Hochwasser Sachsen / Brandenburg 2011: Pegel steigen weiter – Die schweren Regenfälle in Ostdeutschland lassen die Pegel weiter steigen, was in der vergangenen Nacht bereits abermals zu zahlreichen Überflutungen der Keller führte.

Hochwasser-Sachsen-BildInsbesondere in den bekannten Hochwasserregionen rund um den Fluss Neiße herrscht grosse Ungewissheit, wird doch bereits das Ausrufen der Alarmstufe 4, die höchste dieser Art, als im Bereich des Möglichen erachtet.

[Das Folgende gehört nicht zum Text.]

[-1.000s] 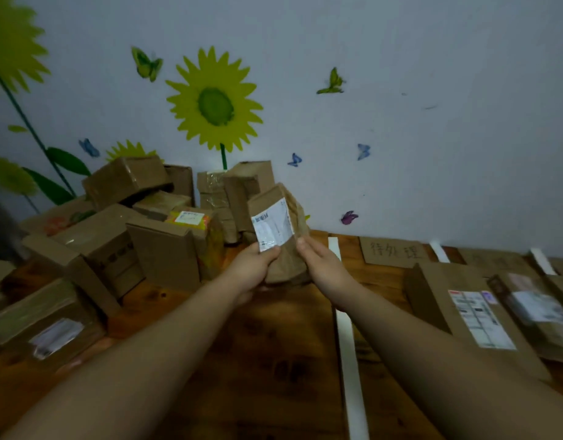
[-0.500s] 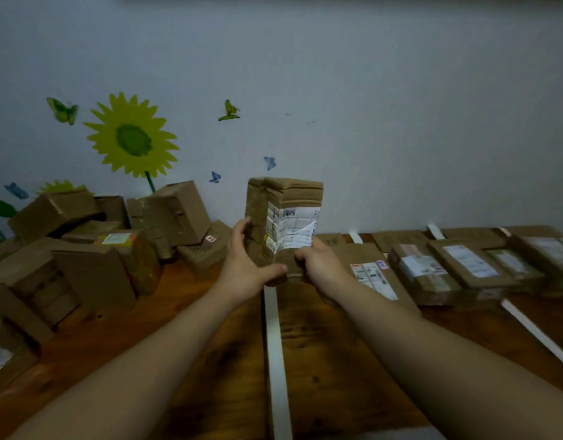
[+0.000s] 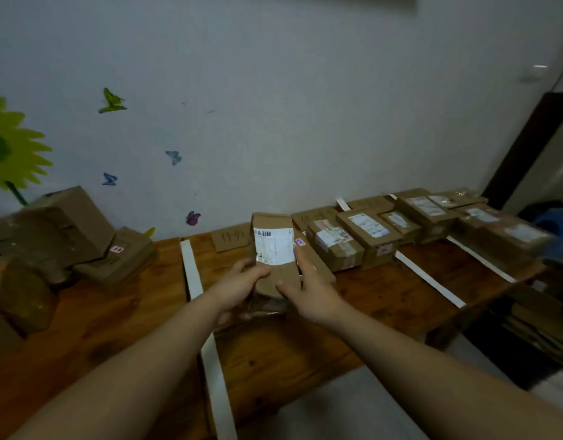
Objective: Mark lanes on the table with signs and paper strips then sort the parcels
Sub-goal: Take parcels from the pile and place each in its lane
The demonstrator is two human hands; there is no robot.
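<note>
A brown paper parcel with a white shipping label is held upright above the wooden table, just right of the first white paper strip. My left hand grips its lower left side and my right hand grips its right edge, fingers reaching up beside the label. A cardboard sign with handwriting lies flat at the wall behind the parcel. More white strips mark lanes to the right.
Unsorted brown boxes are piled at the left of the table. Several labelled parcels lie in the lanes at the right. The table's front edge runs close below my forearms; floor and dark items lie at right.
The view has swung right along the table. Both hands have carried the parcel from the left pile across the first strip and lowered it toward the lane beyond.
</note>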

In der sächsischen Grenzstadt Görlitz sowie auch in der Oberlausitz hat die Neiße am heutigen Morgen einen Stand von über 4,80 Meter erreicht, welches den Normalwert von 1,50 Meter nun um mehr als das Dreifache übersteigt.

Hochwasser: Höchstände von über fünf Metern erwartet

In der Konsequenz befinden sich sämtliche lokale Feuerwehren im Dauereinsatz, wobei die Lage nach den tagelangen Regenfällen als äusserst angespannt gilt. In Görlitz werden darüber hinaus Erinnerungen an das Hochwasser von 2010 wach, Sandsäcke wurden bereits vorsorglich in Bereitschaft positioniert.

Gerechnet werden in der Region mittlerweile mit Höchständen der Pegel zwischen 5 Meter und 5,80 Meter, welche jedoch nicht als Flutwelle, sondern als normales Hochwasser eintreten sollen.

Auf der polnischen Seite wird zur Zeit das Wasser des Wittger Stausees aufgrund von Bauarbeiten kontrolliert abgelassen, letzte Jahr hatte hier die Staumauer den Wassermassen nicht standgehalten. Die polnischen Zuflüsse der Neiße werden von Experten als besonders kritisch eingestuft.